Autor: Filipe Manuel Neto
**Um filme que desperta consciências mas que sabe manter-se neutro nas questões mais fracturantes.**
Neste filme, o irritante e provocador Ron Woodroof, um mulherengo texano, descobre, para sua surpresa, que tem SIDA, e decide ir buscar medicamentos e tratamentos mais eficazes do que aqueles que existiam, disponibilizando-os para todos aqueles que não os poderiam pagar. Além disso, dispõe-se também a combater os preconceitos que existiam em torno daquela doença, e que ele também tinha inicialmente. Dirigido por Jean-Marc Vallée, o filme tem roteiro de Craig Borten e Melisa Wallack, contando com Matthew McConaughey, Jared Leto e Jennifer Garner nos papéis principais.
A receita para o sucesso deste filme começa com a história: é uma história verdadeira baseada em pessoas que existiram e que lutaram para humanizar a vida dos doentes com SIDA, uma doença sem cura mas que hoje é mais compreendida. No entanto, Woodroof não é um herói, está longe disso. Começa por ser uma pessoa detestável e preconceituosa e só perto do final é que vemos como é que a sua luta mudou a maneira como ele pensa.
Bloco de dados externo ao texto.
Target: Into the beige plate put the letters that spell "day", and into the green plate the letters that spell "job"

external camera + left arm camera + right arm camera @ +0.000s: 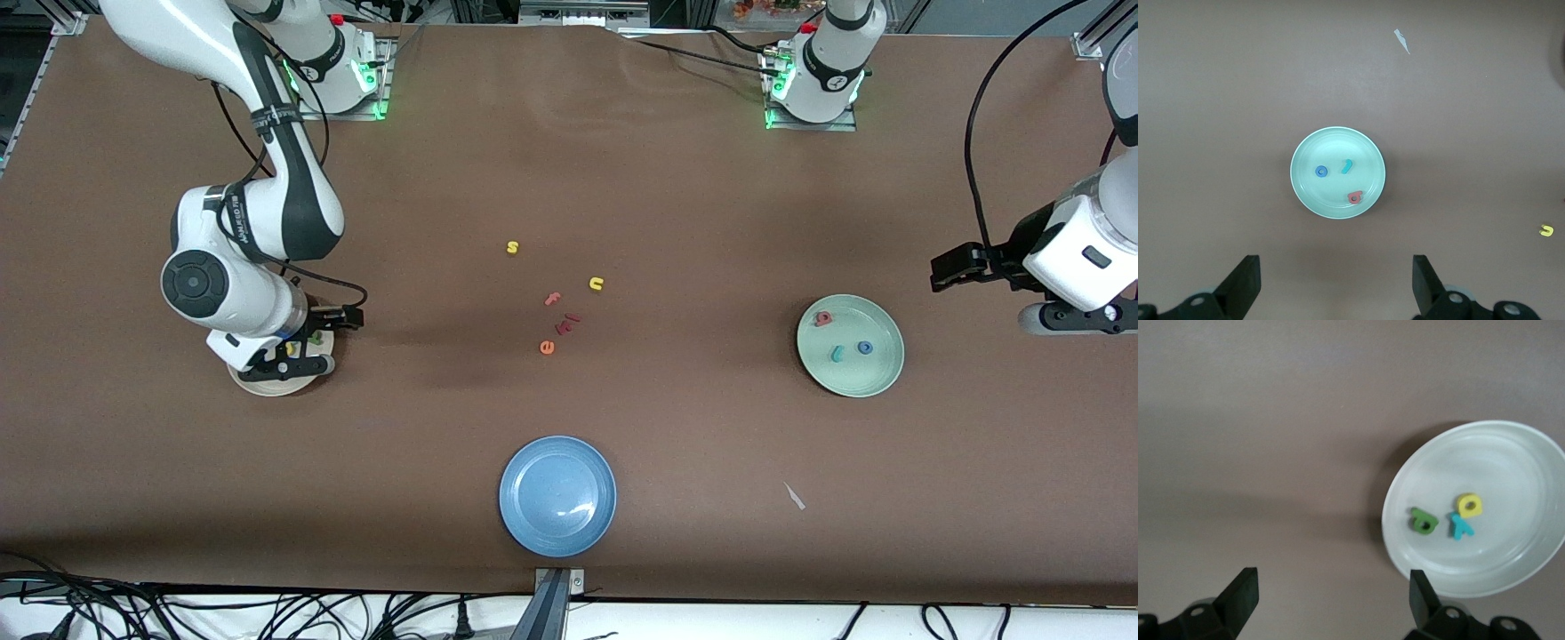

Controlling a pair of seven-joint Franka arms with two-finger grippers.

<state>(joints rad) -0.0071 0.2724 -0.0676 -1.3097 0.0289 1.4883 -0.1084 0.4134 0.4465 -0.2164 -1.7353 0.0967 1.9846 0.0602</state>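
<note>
- Front view: brown table (178,462) is carrying three plates. Beige plate (267,384) is sitting at the right arm's end, mostly covered by the right gripper (298,348), which is hanging low over it; a bit of yellow and dark green is showing beneath the fingers.
- Green plate (876,375) is lying at the left arm's end, holding the red b (823,318), blue o (865,348) and teal j (837,354), all apart from one another.
- Left gripper (947,269) is waiting in the air just beside the green plate, toward the table's end.
- Blue plate (557,496) is sitting nearest the camera; near the table's middle are lying a yellow s (512,247), yellow u (596,284), pink f (553,299) and orange e (547,348).
- Left wrist view: left fingers (1245,283) are standing spread wide, gripping nothing; the green plate with its three letters is lying below, between them.
- Right wrist view: right fingers (1239,595) are standing spread wide and empty. Green d (1423,521), yellow a (1468,505) and teal y (1461,527) are resting in the beige plate, the y touching the a.
</note>
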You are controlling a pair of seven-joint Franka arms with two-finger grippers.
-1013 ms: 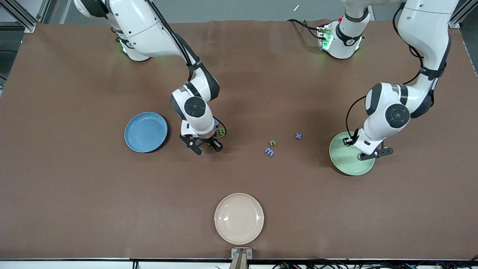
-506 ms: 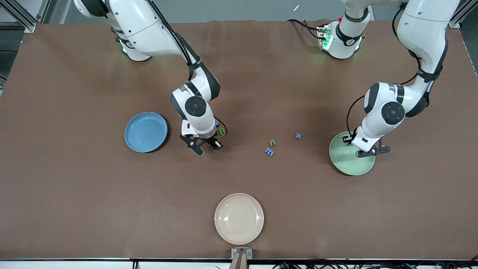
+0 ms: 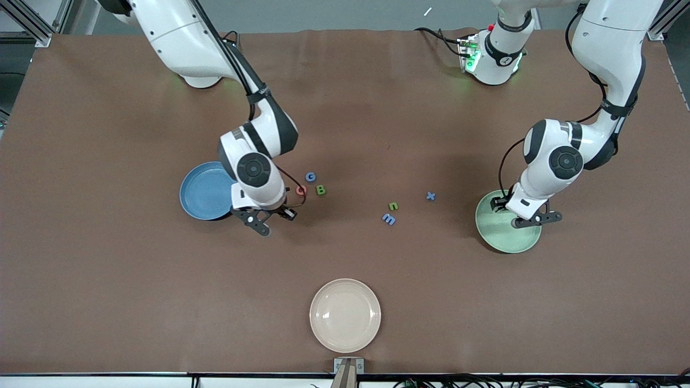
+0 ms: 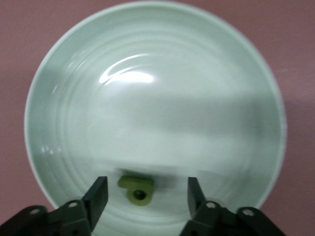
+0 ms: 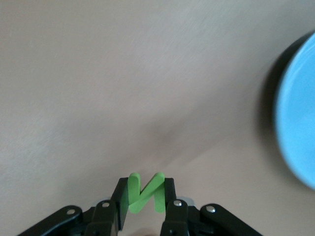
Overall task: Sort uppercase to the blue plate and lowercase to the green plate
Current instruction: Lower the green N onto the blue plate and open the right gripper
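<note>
Front view: the right gripper [image 3: 268, 217] is seen over bare table just beside the blue plate [image 3: 207, 189]. Right wrist view: its fingers are clamped on the green N [image 5: 145, 192], which is lifted clear of the table, with the blue plate's rim [image 5: 298, 123] close by. The G [image 3: 310, 177], Q [image 3: 301, 189] and B [image 3: 321, 189] are grouped on the table near the blue plate, toward the left arm's end from it. The n [image 3: 393, 206], m [image 3: 388, 219] and x [image 3: 430, 196] lie farther along that way. The left gripper [image 3: 531, 218] is held over the green plate [image 3: 498, 231]. Left wrist view: its fingers [image 4: 98, 195] are spread wide and hold nothing, and the p [image 4: 136, 187] is seen lying in the green plate [image 4: 162, 78] between them.
</note>
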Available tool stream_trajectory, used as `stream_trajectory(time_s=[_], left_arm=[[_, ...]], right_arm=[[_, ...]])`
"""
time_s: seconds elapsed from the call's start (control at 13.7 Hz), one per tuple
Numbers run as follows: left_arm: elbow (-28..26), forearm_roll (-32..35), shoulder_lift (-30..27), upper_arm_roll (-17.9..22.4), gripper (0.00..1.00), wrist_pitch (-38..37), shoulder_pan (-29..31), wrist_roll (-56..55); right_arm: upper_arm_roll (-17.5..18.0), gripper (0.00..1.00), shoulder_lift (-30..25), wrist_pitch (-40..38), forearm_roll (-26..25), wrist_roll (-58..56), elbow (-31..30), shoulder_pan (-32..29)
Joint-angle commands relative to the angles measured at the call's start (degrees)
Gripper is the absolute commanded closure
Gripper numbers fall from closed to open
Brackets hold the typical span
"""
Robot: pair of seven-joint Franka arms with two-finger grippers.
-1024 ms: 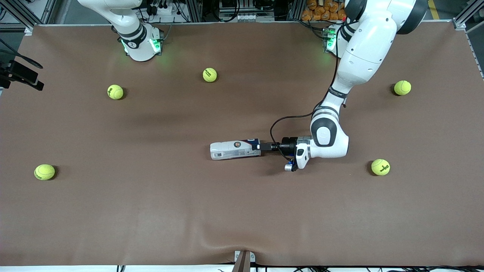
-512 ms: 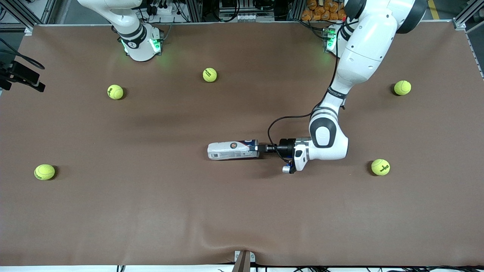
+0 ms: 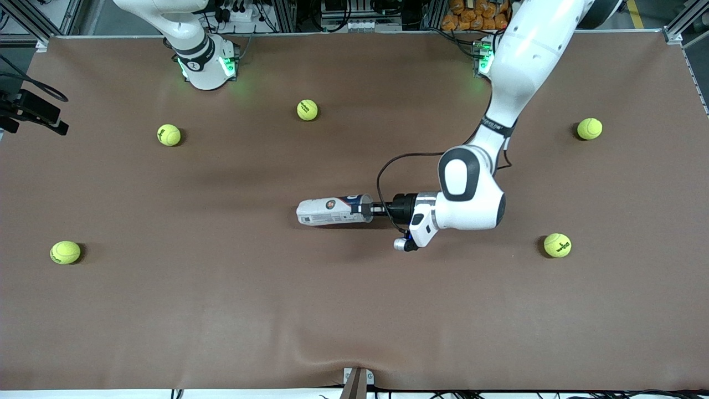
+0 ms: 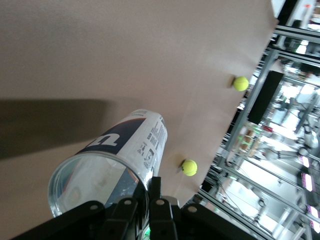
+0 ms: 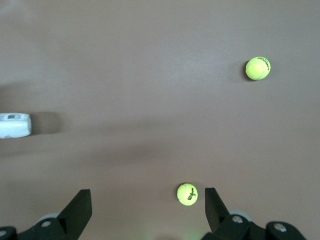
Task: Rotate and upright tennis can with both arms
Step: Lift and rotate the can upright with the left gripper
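While the right arm waits by its base, the left arm (image 3: pixel 471 188) reaches low over the middle of the brown surface (image 3: pixel 354 310), its tool (image 3: pixel 370 209) clamped on the open end of the tennis can (image 3: pixel 331 210). Lying nearly flat, the can points its closed end toward the right arm's end of the surface and casts a shadow along the side nearer the front camera; whether it touches the surface cannot be told. From the left wrist view the clear rim of the can (image 4: pixel 107 170) fills the foreground, with the black fingers (image 4: pixel 156 207) pinching its wall, one inside the mouth and one outside, and the navy and white label running away along the tube.

Up at the right arm's end, the right tool (image 5: pixel 148 206) hangs over bare cloth with its fingers spread wide, gripping nothing; one tennis ball (image 5: pixel 187 194) lies between them on the surface below, and the can's closed end (image 5: pixel 14 125) shows at the edge of that view.

Six tennis balls are scattered well apart from the can: three toward the right arm's end (image 3: pixel 65 252) (image 3: pixel 169 134) (image 3: pixel 307 110), two toward the left arm's end (image 3: pixel 589 128) (image 3: pixel 557 245).
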Motion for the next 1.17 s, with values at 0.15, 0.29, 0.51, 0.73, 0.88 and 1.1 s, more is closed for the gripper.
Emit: stream_trajectory(time_s=[0.15,0.29,0.51,0.73,0.88,1.1], left_arm=[[6.92,23.87,-5.96,0.23,1.00,-0.09,-4.17,-29.78],[11.17,36.89,-6.05,-0.04,1.00,-4.20,-7.32,-44.75],[14.52,47.10,-7.19,0.14,1.00,-10.97,-10.67,-53.06],[14.61,61.42,-7.55,0.84,1.00,-17.48,-16.02,-61.57],[14.70,69.61,-6.85,0.84,1.00,-22.92,-18.93,-64.94],[16.97,70.35,-6.15,1.46,1.00,-24.00,-20.52,-65.99]], right_arm=[[-0.28,0.00,0.46,0.03,0.82,0.95,0.99,0.17],[-0.28,0.00,0.46,-0.14,0.82,0.95,0.99,0.25],[-0.28,0.00,0.29,-0.14,0.91,0.95,1.07,0.34],[-0.28,0.00,0.28,-0.23,0.82,0.95,1.07,0.26],[-0.19,0.00,0.20,-0.58,0.91,1.04,1.07,0.52],[-0.11,0.00,0.20,-0.67,0.91,1.13,1.07,1.13]])
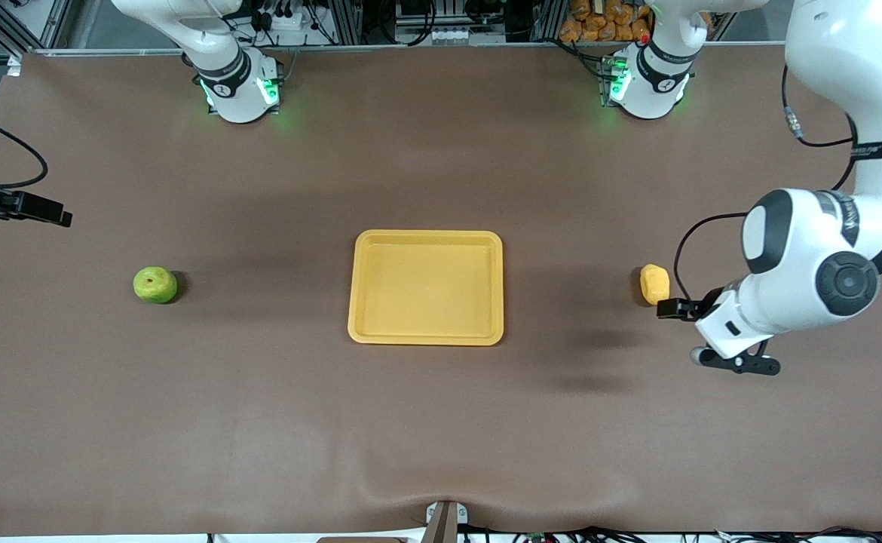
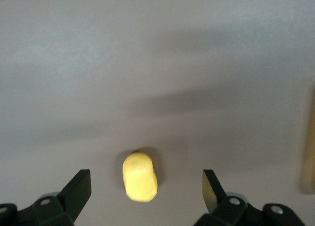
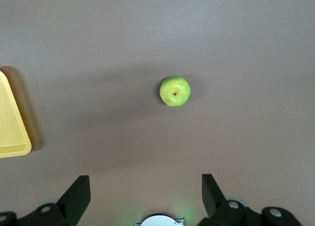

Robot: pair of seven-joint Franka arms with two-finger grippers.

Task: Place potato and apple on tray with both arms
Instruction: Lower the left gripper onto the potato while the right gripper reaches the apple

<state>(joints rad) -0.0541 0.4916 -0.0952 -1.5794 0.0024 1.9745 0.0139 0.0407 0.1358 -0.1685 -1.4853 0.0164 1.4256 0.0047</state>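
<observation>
The yellow potato lies on the brown table toward the left arm's end, beside the tray. My left gripper hangs open low over the table next to it; in the left wrist view the potato lies between the spread fingers of the left gripper, untouched. The green apple sits toward the right arm's end. My right gripper is open in the air at that end, well apart from the apple. The yellow tray lies in the middle with nothing on it; its corner shows in the right wrist view.
Both arm bases glow green along the table's back edge. Orange items and cables sit past that edge. A small mount stands at the front edge. Brown tabletop surrounds the tray.
</observation>
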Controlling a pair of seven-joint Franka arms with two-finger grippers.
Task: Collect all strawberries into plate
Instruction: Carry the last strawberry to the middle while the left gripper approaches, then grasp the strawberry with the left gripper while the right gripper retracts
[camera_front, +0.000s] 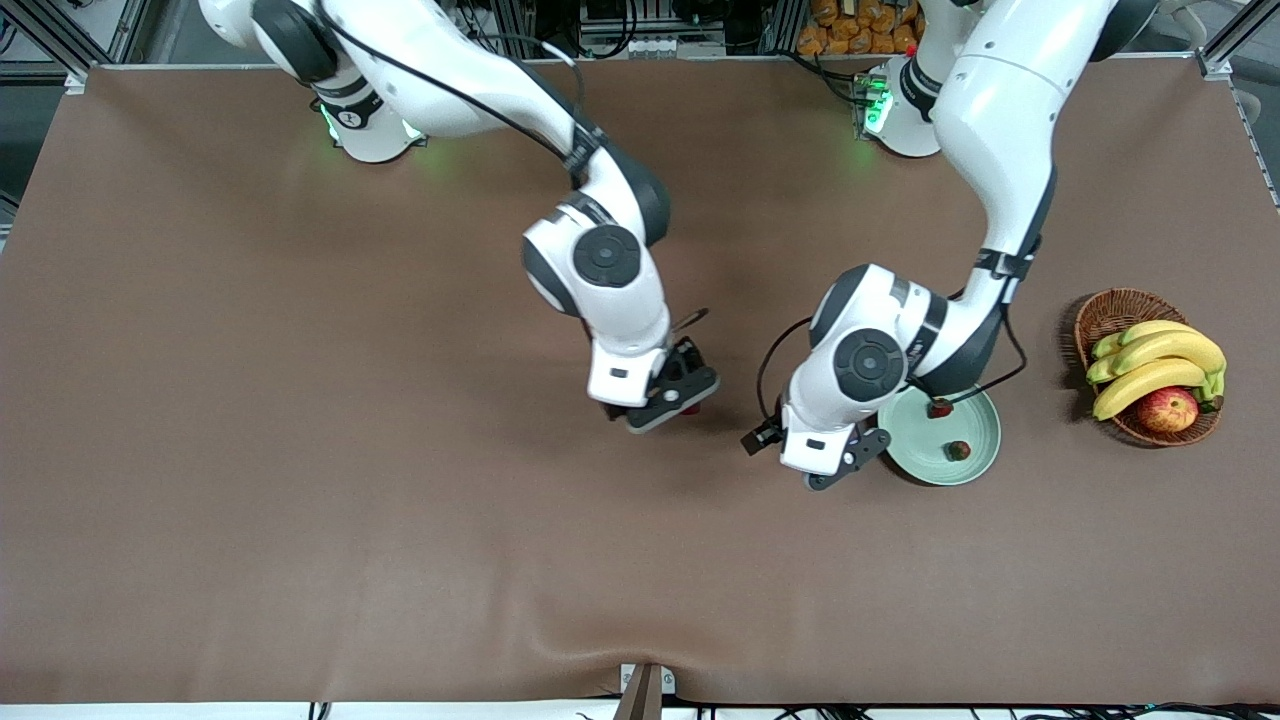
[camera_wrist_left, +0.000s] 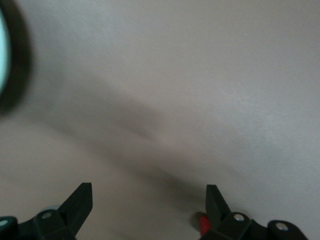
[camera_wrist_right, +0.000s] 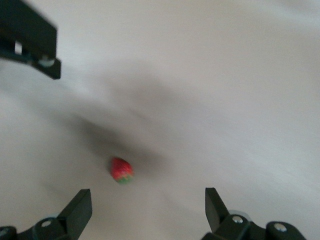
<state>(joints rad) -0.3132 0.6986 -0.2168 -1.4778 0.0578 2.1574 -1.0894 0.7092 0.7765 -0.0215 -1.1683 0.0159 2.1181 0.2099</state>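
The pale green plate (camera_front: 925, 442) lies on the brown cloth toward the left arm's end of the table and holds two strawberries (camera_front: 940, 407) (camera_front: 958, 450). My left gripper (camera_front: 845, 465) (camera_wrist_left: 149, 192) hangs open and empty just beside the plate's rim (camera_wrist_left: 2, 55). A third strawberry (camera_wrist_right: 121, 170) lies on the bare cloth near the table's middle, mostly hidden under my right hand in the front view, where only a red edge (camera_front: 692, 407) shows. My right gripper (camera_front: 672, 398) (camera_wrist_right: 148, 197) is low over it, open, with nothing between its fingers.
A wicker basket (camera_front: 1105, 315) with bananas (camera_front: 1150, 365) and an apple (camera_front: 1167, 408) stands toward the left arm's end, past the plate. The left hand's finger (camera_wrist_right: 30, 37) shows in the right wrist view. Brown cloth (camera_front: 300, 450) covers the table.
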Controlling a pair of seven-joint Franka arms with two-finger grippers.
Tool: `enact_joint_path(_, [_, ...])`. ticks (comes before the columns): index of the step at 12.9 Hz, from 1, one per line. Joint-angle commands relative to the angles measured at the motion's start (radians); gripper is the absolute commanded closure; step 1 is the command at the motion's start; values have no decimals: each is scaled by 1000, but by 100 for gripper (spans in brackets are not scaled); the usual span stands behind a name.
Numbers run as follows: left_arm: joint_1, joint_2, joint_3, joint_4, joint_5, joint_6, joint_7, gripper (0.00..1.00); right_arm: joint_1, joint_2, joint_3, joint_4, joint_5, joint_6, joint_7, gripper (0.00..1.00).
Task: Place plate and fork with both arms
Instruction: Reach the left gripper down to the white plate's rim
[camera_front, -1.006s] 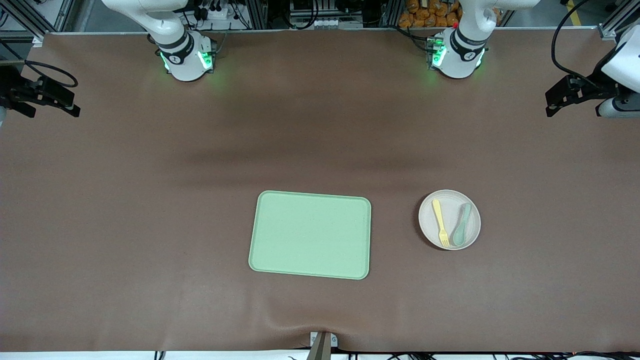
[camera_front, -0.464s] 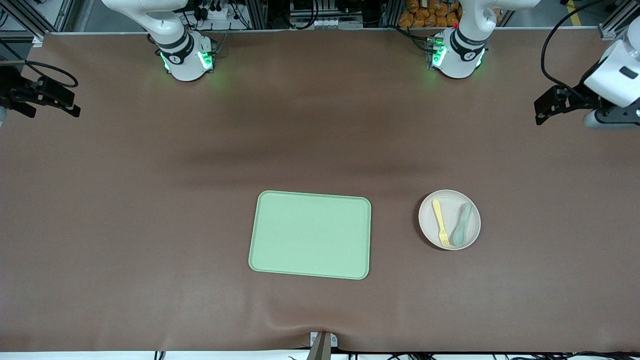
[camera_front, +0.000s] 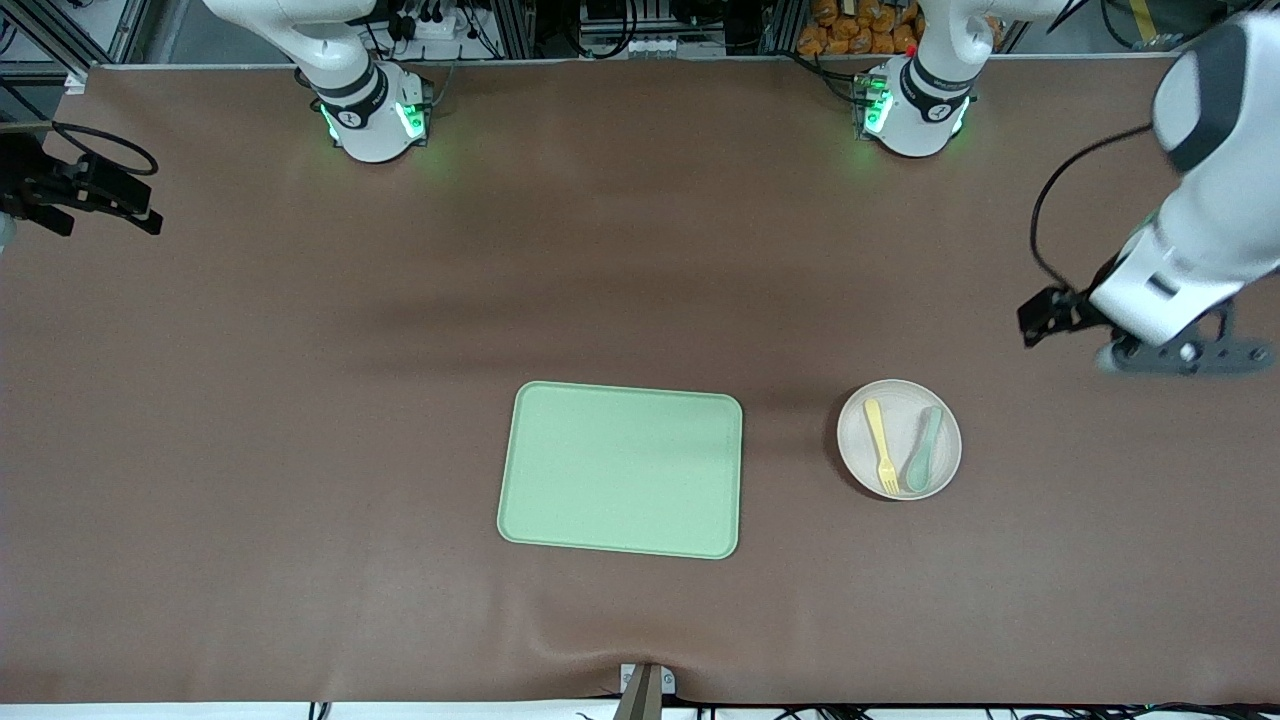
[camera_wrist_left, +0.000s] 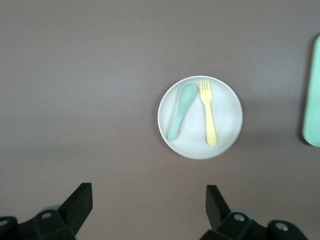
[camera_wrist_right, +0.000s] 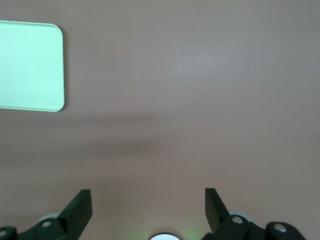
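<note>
My left hand (camera_front: 1035, 320) is up in the air over bare counter (camera_front: 300, 400) at the left arm's end, near the plate (camera_front: 899, 440) but not over it; in the left wrist view its fingers (camera_wrist_left: 80, 202) are spread wide with nothing between them, and the plate (camera_wrist_left: 200, 117) sits apart from them out ahead. My right hand (camera_front: 95, 195) hangs over the counter edge at the right arm's end, well apart from everything; the right wrist view shows its fingers (camera_wrist_right: 80, 207) wide apart too, empty, with only bare counter and a corner of the tray (camera_wrist_right: 30, 65) in sight. That arm waits. The plate lies flat on the counter toward the left arm's end, beside the tray (camera_front: 621, 469), a gap of counter between them. On the plate lie the fork (camera_front: 880, 443) and a spoon (camera_front: 924, 450), side by side and not touching, fork on the tray side, spoon toward the left arm's end. Fork tines and spoon bowl both point toward the front camera. The tray sits mid-counter, nothing on it.
</note>
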Motion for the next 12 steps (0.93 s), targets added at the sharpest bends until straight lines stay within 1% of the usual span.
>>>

De qualquer forma, é a consagração do trabalho de Matthew McConaughey, que alcançou uma performance excepcional, ao lado de Leto, cuja sensibilidade e luta contra os preconceitos o tornaram um símbolo de um certo tipo de doentes com SIDA. Por isso, ambos os actores receberam o Óscar, respectivamente para Melhor Actor e Melhor Actor Secundário. Um prémio, penso eu, mais do que merecido. O filme tem ainda uma boa fotografia, bons efeitos visuais e sonoros bem como uma banda sonora agradável, embora feita para não sobressair. De facto, o que importa mais neste filme é a história e o trabalho dos actores, não as questões de teor técnico.
Existem vários filmes notáveis sobre o universo da SIDA, da homossexualidade e das drogas. Na verdade, a maioria dos filmes que abordam uma destas questões acaba por ter de tocar, invariavelmente, nas outras. "Filadélfia" é um exemplo paradigmático disso. Tratando-se de um filme com temas difíceis, nota-se um esforço para mostrar alguns sentimentos sem ser piegas e tornar o filme uma novela mexicana. Também houve um esforço para não o tornar excessivamente militante ou virado para a defesa desta ou daquela ideia ou bandeira. Assim, o filme não parece ser tendencioso, o que é um feito difícil de conseguir quando se abordam questões socialmente fracturantes. Eu, pelo menos, valorizo muito esse tipo de esforço.